- [TASK TO COMPLETE] This exercise calls for the line with "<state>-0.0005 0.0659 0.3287", the line with "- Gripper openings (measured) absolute", and all lines between them in the material below, output exactly and with no other lines.
[Start of section]
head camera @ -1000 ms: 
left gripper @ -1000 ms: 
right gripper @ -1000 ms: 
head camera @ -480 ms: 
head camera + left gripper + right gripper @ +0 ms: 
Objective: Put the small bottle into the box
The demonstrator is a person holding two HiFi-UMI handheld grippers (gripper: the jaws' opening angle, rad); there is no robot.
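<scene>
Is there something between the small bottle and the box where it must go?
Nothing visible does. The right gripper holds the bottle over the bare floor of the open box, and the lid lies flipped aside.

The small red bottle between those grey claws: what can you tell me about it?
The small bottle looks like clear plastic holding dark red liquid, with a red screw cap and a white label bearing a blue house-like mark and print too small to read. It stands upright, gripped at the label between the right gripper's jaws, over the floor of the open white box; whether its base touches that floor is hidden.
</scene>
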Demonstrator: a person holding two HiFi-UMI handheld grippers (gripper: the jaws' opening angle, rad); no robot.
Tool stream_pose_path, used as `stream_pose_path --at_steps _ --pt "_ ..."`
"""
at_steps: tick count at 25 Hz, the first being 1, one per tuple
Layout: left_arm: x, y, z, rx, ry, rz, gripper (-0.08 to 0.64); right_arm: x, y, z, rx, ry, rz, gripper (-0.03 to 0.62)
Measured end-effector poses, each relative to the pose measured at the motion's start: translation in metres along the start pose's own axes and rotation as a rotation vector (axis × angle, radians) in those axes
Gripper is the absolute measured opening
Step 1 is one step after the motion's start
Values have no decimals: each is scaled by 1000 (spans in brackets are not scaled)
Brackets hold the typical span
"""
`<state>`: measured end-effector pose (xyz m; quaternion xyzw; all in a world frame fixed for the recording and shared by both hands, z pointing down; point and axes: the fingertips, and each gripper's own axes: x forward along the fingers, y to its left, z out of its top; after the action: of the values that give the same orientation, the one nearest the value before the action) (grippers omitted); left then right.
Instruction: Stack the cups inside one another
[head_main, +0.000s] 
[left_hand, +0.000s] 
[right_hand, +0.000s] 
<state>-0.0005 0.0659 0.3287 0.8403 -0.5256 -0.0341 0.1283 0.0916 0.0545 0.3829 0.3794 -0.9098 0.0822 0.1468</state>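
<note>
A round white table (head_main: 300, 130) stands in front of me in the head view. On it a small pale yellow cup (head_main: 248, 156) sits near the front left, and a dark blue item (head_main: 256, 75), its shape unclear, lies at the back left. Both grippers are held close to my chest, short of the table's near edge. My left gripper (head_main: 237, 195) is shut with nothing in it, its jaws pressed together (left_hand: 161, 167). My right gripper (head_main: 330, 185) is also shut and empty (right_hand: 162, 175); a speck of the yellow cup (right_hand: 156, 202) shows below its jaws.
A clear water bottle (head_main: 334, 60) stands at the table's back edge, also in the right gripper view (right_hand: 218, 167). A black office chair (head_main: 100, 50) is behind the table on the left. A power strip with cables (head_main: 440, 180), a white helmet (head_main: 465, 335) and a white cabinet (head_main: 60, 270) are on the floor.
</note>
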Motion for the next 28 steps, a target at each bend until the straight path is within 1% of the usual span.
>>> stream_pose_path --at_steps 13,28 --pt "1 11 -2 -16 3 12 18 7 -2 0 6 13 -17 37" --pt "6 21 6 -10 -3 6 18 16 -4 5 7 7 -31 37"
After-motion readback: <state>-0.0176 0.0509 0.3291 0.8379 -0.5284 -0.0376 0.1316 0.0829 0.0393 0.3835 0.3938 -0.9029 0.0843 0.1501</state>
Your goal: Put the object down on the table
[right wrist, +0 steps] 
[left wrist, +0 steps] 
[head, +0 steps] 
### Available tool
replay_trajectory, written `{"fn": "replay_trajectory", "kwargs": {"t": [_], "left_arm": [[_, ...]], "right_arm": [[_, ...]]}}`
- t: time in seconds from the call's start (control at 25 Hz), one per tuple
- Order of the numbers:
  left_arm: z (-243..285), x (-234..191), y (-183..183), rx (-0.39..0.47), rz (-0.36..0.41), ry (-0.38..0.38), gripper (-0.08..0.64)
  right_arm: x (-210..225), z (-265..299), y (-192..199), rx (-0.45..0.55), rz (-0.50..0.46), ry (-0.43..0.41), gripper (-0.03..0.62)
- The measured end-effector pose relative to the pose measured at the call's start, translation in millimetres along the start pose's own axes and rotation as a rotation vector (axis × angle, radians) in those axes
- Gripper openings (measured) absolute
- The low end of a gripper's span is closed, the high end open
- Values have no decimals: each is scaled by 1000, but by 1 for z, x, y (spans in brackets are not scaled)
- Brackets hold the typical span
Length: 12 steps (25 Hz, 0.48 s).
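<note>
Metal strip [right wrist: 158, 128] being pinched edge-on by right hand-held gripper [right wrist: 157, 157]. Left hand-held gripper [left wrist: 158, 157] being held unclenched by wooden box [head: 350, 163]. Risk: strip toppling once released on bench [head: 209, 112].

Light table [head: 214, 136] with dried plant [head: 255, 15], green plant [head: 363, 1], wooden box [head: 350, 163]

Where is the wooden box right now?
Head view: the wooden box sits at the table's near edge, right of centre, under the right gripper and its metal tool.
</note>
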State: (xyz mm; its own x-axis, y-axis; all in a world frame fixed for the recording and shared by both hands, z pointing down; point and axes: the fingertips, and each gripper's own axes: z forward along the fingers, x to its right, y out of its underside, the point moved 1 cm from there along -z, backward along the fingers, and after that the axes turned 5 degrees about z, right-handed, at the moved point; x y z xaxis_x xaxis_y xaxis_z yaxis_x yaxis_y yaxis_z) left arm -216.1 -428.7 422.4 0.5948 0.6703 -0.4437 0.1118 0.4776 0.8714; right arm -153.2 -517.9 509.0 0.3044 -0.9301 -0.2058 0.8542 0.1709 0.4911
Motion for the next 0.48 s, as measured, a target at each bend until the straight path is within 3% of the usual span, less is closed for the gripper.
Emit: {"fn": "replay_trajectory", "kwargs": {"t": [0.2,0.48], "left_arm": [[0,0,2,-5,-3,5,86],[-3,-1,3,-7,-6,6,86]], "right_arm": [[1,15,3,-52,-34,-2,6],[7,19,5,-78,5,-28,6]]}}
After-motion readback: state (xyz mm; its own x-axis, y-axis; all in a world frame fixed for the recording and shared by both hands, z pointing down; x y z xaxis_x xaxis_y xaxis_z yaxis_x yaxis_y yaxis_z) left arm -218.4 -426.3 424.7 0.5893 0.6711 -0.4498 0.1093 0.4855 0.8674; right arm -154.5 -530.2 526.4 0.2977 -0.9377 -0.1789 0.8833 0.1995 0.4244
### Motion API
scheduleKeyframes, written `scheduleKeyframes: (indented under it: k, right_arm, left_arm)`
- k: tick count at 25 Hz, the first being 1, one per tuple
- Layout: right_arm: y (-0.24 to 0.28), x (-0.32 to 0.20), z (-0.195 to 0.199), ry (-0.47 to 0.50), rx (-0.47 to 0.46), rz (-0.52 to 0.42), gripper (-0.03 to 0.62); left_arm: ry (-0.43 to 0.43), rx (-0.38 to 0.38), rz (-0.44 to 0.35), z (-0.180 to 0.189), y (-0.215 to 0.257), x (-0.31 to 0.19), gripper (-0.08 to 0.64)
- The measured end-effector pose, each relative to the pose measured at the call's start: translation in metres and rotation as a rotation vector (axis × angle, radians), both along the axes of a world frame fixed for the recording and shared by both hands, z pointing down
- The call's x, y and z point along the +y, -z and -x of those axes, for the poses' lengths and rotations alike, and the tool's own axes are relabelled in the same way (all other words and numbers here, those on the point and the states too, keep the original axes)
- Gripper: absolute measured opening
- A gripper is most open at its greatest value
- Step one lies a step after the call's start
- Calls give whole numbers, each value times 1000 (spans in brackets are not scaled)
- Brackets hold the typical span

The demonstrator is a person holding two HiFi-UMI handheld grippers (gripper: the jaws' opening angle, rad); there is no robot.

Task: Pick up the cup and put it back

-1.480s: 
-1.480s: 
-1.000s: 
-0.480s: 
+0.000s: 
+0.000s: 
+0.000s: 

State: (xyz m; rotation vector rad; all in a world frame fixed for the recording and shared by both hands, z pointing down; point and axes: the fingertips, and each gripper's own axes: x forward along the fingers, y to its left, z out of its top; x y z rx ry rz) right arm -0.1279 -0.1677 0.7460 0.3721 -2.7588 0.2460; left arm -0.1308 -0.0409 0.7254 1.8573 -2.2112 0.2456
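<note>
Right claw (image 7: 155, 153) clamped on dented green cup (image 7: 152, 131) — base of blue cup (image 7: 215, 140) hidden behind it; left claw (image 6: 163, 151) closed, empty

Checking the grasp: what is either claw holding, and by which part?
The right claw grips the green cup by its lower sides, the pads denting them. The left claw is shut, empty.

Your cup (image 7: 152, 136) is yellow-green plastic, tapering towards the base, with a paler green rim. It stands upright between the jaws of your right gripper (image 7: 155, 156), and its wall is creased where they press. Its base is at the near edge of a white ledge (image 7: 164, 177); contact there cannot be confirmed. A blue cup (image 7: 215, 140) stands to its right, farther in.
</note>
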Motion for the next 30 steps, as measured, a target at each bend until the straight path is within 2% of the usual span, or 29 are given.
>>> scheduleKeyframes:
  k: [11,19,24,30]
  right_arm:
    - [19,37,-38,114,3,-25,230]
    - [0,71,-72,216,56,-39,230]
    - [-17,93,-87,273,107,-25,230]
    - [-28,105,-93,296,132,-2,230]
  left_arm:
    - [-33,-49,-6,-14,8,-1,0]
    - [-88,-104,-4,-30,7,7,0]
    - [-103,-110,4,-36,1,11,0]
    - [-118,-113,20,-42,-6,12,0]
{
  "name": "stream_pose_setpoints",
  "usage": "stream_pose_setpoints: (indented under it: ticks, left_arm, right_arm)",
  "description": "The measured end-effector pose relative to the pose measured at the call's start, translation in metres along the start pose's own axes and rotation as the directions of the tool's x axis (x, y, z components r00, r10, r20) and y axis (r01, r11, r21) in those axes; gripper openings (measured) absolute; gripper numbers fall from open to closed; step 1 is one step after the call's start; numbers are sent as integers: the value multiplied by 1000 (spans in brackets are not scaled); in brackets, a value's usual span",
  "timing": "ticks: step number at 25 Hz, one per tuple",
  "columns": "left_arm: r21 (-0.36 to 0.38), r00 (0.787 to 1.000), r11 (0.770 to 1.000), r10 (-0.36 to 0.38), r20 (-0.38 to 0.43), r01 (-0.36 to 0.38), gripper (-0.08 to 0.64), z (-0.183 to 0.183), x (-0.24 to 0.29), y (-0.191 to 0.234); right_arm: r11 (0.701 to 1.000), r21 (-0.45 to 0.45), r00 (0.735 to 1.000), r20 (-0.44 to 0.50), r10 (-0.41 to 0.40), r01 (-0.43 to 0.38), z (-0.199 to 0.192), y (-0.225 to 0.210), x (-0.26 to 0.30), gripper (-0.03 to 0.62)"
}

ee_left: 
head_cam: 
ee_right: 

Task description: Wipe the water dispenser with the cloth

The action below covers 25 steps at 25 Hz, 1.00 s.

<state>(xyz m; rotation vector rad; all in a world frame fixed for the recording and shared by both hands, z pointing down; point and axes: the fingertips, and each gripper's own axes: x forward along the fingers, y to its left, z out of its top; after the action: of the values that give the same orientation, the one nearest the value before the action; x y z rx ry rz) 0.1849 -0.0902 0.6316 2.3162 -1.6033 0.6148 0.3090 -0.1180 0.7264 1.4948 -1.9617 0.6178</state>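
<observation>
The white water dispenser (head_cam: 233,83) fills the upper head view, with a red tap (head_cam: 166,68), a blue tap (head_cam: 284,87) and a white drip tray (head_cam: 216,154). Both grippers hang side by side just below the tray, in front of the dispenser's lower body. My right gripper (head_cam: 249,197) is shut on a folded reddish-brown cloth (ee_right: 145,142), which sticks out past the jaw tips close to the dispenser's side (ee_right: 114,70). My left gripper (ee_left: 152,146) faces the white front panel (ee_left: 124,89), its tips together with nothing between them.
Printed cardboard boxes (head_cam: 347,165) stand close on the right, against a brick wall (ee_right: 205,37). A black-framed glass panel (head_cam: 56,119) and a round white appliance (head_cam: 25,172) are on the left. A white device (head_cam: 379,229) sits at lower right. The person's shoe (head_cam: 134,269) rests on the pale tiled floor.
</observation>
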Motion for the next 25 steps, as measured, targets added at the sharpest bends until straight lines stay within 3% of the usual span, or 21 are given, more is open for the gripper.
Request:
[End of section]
- [OUTPUT FOR THIS TASK]
<state>-0.0005 0.0659 0.3287 0.8403 -0.5256 -0.0341 0.1283 0.0916 0.0545 0.3829 0.3794 -0.9098 0.0822 0.1468</state>
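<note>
A round white table (head_main: 300, 130) stands in front of me in the head view. On it a small pale yellow cup (head_main: 248, 156) sits near the front left, and a dark blue item (head_main: 256, 75), its shape unclear, lies at the back left. Both grippers are held close to my chest, short of the table's near edge. My left gripper (head_main: 237, 195) is shut with nothing in it, its jaws pressed together (left_hand: 161, 167). My right gripper (head_main: 330, 185) is also shut and empty (right_hand: 162, 175); a speck of the yellow cup (right_hand: 156, 202) shows below its jaws.
A clear water bottle (head_main: 334, 60) stands at the table's back edge, also in the right gripper view (right_hand: 218, 167). A black office chair (head_main: 100, 50) is behind the table on the left. A power strip with cables (head_main: 440, 180), a white helmet (head_main: 465, 335) and a white cabinet (head_main: 60, 270) are on the floor.
</note>
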Motion for the next 28 steps, a target at each bend until the straight path is within 1% of the usual span.
>>> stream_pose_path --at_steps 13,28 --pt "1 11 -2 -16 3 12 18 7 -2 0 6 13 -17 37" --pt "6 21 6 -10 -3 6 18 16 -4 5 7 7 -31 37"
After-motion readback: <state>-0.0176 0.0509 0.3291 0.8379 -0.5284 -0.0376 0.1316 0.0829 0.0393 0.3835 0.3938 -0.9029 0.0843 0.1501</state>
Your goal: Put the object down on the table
[right wrist, +0 steps] 
[left wrist, +0 steps] 
[head, +0 steps] 
### Available tool
replay_trajectory, written `{"fn": "replay_trajectory", "kwargs": {"t": [_], "left_arm": [[_, ...]], "right_arm": [[_, ...]]}}`
- t: time in seconds from the call's start (control at 25 Hz), one per tuple
- Order of the numbers:
  left_arm: z (-243..285), x (-234..191), y (-183..183), rx (-0.39..0.47), rz (-0.36..0.41), ry (-0.38..0.38), gripper (-0.08..0.64)
  right_arm: x (-210..225), z (-265..299), y (-192..199), rx (-0.45..0.55), rz (-0.50..0.46), ry (-0.43..0.41), gripper (-0.03..0.62)
- The measured end-effector pose relative to the pose measured at the call's start, translation in millimetres along the start pose's own axes and rotation as a rotation vector (axis × angle, radians) in those axes
- Gripper openings (measured) absolute

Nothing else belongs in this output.